Work request
Could you repeat the listing exactly, leaving out the pictures?

──────── Data provided

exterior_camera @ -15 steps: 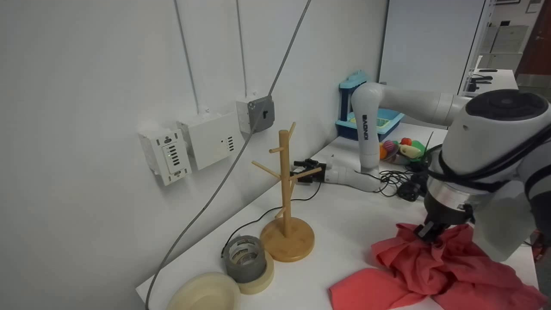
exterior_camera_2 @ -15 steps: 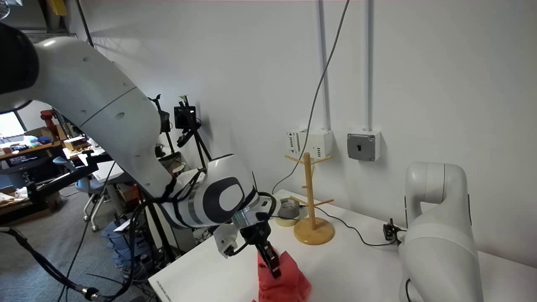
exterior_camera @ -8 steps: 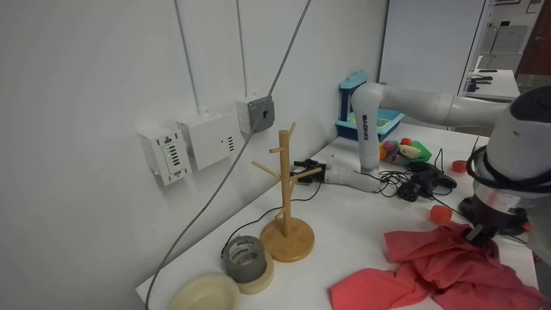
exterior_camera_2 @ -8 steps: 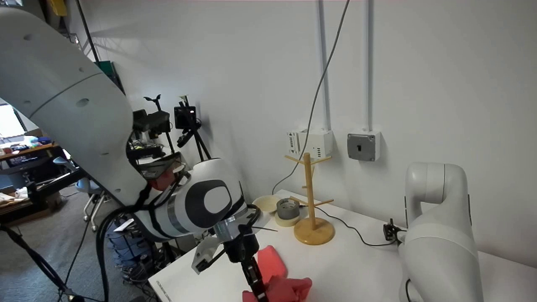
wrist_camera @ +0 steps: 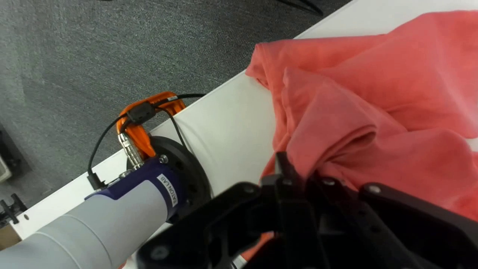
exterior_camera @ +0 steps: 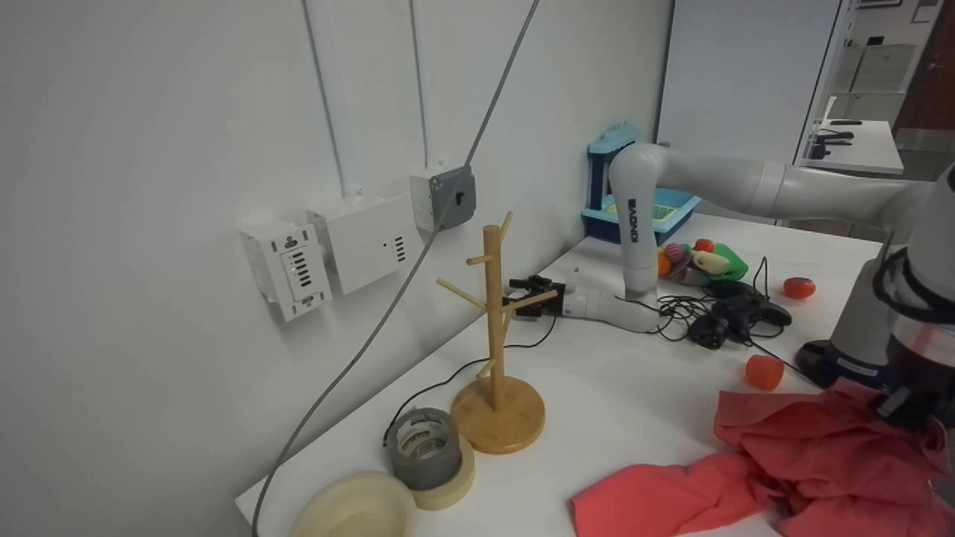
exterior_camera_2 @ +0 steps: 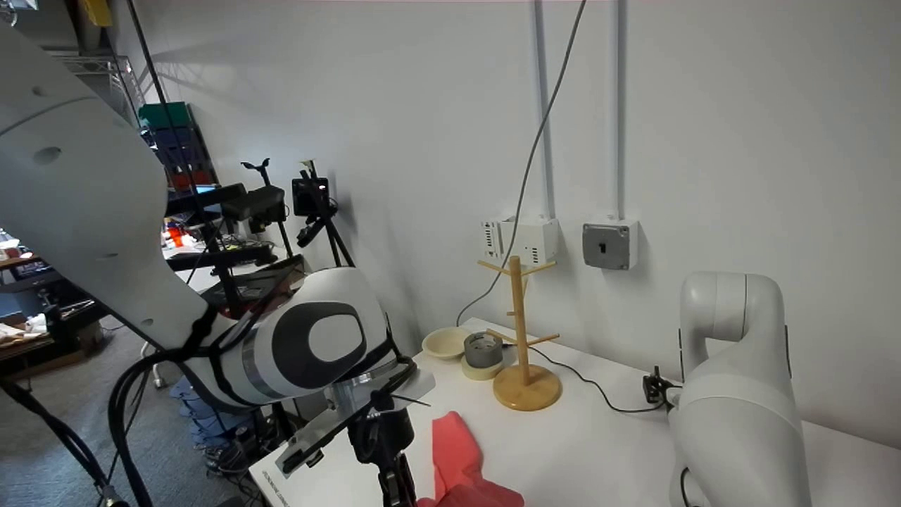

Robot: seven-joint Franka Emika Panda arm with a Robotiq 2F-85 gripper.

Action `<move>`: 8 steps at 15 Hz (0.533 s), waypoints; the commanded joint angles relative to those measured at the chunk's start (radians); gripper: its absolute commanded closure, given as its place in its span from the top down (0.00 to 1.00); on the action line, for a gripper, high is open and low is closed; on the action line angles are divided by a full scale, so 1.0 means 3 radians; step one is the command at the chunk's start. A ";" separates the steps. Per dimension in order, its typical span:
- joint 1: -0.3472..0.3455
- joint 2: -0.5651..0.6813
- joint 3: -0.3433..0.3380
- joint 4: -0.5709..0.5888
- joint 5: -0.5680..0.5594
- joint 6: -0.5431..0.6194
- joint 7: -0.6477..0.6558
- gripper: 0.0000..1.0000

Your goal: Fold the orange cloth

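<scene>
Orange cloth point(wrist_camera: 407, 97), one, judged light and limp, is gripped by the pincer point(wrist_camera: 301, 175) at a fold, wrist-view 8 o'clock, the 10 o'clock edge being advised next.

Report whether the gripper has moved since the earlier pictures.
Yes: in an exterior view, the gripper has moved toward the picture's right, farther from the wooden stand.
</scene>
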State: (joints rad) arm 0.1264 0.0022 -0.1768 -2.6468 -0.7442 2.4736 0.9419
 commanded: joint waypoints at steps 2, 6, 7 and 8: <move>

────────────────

Reply to the exercise
exterior_camera @ -15 steps: 
exterior_camera_2 @ -15 steps: 
exterior_camera @ -8 steps: 
exterior_camera_2 @ -8 steps: 
wrist_camera @ +0 steps: 
exterior_camera @ +0 steps: 
exterior_camera_2 @ +0 steps: 

Robot: seven-joint Franka Emika Panda arm with a Robotiq 2F-85 gripper.

Action `<move>`: 8 steps at 15 Hz (0.533 s), waypoints; the commanded joint angles relative to those measured at the chunk's start (radians); gripper: its absolute commanded closure, given as its place in its span from the top down (0.00 to 1.00); on the action line, for a gripper, high is open and low is closed; on the action line angles are divided by a full scale, so 1.0 means 3 radians; step one is the command at the chunk's start. A ";" separates the steps. Per dimension in order, its typical span:
- joint 1: -0.3472..0.3455
- joint 2: -0.5651..0.6813
- joint 3: -0.3433..0.3380
- joint 4: -0.5709..0.5888
- joint 5: -0.5680..0.5594
- joint 6: -0.5431..0.6194
- joint 7: -0.6477..0.6558
- gripper: 0.0000..1.0000

Your goal: Fold the orange cloth

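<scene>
Orange cloth point(wrist_camera: 407, 97), one, judged light and limp, is gripped by the pincer point(wrist_camera: 301, 175) at a fold, wrist-view 8 o'clock, the 10 o'clock edge being advised next.

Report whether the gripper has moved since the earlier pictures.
Yes: in an exterior view, the gripper has moved toward the picture's right, farther from the wooden stand.
</scene>
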State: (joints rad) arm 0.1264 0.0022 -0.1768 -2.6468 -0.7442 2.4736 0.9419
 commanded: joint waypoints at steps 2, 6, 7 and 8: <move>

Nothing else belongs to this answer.